Records contained in a dataset:
────

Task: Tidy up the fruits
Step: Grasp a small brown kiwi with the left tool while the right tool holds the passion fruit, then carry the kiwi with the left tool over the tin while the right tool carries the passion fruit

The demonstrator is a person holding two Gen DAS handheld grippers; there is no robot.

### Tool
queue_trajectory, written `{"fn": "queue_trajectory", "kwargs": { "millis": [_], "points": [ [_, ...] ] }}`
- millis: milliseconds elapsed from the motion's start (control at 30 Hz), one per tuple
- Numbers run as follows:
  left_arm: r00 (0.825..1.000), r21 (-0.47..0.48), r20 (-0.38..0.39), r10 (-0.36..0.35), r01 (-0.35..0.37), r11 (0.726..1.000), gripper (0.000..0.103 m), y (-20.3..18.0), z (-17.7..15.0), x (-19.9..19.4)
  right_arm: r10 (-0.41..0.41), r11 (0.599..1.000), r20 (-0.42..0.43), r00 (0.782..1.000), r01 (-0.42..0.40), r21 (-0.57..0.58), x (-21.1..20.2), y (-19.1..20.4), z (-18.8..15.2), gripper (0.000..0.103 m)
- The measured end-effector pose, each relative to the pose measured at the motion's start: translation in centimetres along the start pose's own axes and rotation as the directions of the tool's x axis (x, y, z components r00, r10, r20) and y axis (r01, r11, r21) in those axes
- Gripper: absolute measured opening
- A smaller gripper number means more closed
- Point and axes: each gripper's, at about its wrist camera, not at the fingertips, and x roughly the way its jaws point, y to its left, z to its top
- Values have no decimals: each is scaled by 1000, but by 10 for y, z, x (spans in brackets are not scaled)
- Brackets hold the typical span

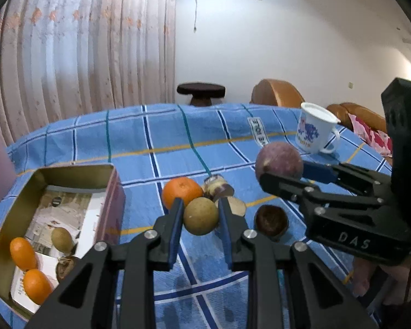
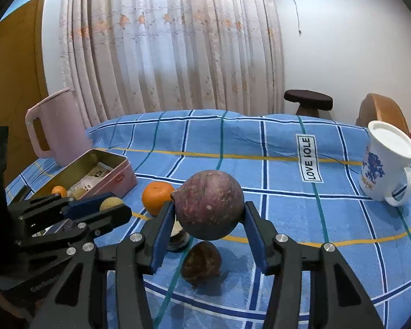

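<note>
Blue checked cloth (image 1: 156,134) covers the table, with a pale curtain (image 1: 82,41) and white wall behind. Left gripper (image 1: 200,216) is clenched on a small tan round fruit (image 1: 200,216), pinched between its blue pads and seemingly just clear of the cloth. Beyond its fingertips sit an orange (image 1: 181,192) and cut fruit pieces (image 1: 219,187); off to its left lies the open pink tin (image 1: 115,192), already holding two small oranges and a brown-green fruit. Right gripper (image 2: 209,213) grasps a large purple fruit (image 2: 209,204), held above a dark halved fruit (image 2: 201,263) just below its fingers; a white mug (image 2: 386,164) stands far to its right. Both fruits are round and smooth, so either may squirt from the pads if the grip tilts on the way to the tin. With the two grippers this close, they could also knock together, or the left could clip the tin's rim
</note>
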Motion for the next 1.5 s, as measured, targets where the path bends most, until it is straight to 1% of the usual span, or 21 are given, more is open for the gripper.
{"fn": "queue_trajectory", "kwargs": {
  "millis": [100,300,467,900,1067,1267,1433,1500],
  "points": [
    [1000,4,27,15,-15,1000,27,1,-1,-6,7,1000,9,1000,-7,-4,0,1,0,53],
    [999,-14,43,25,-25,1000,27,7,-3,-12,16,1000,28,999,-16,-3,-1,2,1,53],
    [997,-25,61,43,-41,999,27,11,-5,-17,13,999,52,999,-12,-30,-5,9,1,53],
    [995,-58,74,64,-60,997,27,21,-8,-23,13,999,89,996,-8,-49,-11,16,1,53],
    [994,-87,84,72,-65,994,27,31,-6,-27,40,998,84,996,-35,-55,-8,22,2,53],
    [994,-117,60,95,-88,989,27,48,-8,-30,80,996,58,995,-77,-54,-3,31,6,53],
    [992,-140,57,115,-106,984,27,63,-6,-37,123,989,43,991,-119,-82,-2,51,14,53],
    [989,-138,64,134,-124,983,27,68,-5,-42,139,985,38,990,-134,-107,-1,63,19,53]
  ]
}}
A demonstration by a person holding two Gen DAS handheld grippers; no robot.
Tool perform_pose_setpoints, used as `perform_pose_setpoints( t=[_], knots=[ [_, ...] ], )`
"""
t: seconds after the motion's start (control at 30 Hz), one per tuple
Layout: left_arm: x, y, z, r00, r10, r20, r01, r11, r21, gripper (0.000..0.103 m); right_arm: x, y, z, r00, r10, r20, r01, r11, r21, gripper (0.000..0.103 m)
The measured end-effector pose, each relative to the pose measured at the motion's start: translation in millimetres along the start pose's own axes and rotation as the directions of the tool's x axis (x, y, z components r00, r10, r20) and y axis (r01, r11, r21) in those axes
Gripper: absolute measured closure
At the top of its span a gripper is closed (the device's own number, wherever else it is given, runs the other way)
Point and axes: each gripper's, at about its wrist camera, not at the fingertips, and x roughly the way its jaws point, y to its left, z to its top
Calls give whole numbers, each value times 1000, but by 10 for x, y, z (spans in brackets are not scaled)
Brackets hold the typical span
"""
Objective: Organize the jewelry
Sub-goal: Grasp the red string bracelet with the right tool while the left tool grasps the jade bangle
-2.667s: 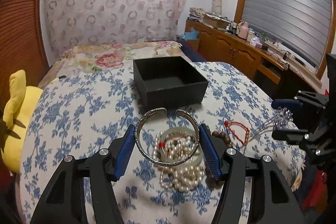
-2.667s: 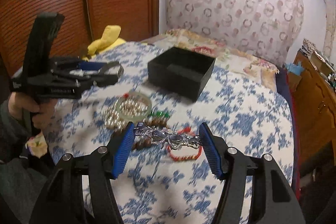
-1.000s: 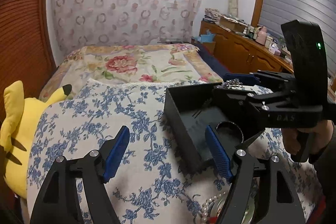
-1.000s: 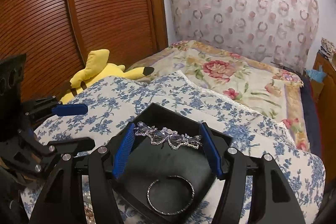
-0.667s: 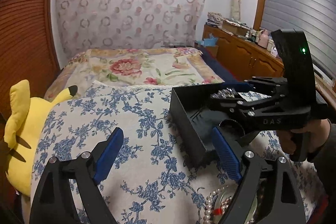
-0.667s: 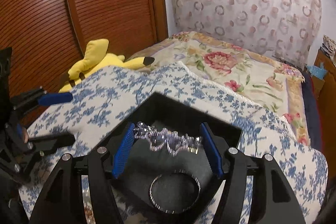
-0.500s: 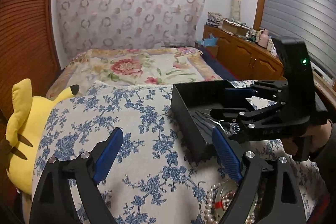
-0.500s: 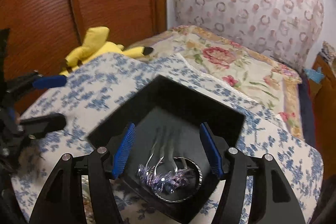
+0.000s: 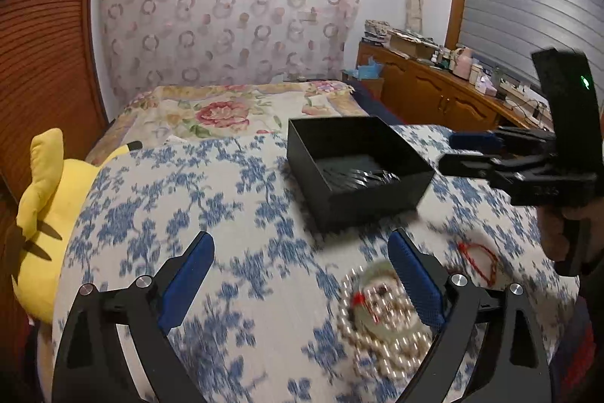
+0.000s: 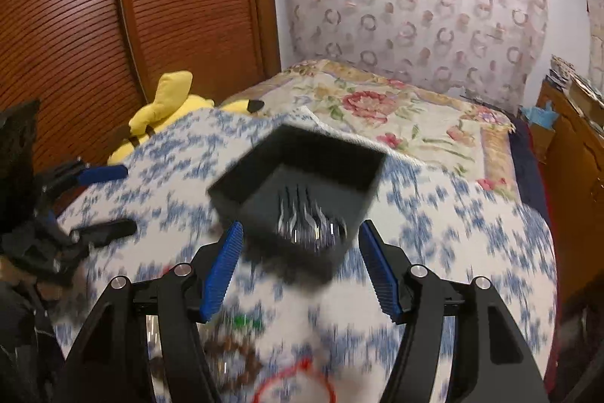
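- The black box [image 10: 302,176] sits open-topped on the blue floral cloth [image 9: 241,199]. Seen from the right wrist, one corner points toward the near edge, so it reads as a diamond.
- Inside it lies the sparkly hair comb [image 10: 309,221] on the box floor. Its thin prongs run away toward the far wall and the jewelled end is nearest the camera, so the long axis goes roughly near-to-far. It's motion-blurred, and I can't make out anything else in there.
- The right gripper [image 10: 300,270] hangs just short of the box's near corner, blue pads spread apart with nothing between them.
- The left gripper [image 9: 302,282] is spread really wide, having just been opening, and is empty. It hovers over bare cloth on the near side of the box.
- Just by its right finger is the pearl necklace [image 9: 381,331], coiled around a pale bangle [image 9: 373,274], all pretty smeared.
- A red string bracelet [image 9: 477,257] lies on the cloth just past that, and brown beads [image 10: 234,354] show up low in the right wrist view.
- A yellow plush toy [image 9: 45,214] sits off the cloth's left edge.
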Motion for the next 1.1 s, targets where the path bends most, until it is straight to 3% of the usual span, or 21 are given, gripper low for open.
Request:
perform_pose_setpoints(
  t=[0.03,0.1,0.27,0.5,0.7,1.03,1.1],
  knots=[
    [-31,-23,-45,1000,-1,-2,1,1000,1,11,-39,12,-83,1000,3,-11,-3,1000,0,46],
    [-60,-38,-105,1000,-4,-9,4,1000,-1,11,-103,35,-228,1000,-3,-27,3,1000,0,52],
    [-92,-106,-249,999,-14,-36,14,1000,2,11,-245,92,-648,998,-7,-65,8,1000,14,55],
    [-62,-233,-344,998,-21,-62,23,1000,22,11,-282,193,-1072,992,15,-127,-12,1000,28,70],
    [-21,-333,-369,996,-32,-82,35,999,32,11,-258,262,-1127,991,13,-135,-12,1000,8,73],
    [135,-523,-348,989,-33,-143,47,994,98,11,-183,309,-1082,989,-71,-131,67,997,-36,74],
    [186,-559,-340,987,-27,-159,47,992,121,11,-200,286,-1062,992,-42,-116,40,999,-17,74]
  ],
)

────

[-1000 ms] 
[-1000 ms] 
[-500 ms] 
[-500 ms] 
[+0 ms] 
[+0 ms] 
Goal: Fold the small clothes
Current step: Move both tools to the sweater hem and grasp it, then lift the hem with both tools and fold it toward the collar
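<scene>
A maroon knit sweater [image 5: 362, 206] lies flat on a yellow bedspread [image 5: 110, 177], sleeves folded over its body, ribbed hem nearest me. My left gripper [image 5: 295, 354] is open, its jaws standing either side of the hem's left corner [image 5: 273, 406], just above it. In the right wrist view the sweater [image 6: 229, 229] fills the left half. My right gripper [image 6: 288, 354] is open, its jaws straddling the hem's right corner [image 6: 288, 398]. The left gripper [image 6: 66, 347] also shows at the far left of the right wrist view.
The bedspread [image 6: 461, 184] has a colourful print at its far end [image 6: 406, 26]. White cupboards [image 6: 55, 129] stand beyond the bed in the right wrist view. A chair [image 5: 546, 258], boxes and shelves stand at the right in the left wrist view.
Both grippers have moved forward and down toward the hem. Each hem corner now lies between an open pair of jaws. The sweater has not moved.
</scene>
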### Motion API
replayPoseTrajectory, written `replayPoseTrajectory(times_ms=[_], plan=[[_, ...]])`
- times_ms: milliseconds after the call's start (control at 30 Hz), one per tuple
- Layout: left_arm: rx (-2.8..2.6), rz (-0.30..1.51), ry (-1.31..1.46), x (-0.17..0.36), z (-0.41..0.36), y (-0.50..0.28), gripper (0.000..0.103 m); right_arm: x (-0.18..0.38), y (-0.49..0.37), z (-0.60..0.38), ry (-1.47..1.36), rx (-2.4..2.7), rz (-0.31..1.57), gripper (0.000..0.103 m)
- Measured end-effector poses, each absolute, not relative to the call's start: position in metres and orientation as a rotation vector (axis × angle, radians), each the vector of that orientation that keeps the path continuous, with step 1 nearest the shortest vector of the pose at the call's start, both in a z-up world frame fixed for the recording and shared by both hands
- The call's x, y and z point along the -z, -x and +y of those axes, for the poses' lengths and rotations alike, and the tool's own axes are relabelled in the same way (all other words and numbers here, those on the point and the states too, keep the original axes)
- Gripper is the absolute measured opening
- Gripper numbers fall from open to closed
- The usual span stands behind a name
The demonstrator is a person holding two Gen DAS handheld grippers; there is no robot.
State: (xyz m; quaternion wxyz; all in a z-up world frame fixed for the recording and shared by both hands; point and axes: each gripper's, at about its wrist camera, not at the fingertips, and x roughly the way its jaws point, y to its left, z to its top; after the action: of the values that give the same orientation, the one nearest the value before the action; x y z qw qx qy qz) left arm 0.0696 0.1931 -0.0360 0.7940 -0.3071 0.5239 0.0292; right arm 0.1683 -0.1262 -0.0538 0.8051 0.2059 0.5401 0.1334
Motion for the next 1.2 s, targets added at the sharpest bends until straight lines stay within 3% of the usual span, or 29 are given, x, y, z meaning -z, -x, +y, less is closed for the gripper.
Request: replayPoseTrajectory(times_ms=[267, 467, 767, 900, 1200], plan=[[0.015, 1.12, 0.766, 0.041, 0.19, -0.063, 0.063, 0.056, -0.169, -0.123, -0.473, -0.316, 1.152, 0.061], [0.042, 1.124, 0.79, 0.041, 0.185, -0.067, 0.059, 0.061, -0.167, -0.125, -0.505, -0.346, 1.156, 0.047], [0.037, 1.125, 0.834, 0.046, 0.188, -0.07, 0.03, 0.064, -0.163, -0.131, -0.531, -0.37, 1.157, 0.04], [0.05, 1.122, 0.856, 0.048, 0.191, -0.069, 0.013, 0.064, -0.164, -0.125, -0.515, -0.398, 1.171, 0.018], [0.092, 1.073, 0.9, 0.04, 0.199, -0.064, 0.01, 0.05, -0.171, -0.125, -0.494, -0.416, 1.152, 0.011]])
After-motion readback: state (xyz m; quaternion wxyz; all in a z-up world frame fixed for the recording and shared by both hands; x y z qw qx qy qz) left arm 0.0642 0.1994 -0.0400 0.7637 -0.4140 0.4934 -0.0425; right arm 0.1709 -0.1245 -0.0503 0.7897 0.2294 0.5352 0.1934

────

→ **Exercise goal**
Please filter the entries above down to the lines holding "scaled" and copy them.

→ **Task result**
- Values have no decimals: each is scaled by 1000, but by 10 for y, z, x (spans in brackets are not scaled)
Calls give whole numbers, each value times 1000, but by 10 for x, y, z (spans in brackets are not scaled)

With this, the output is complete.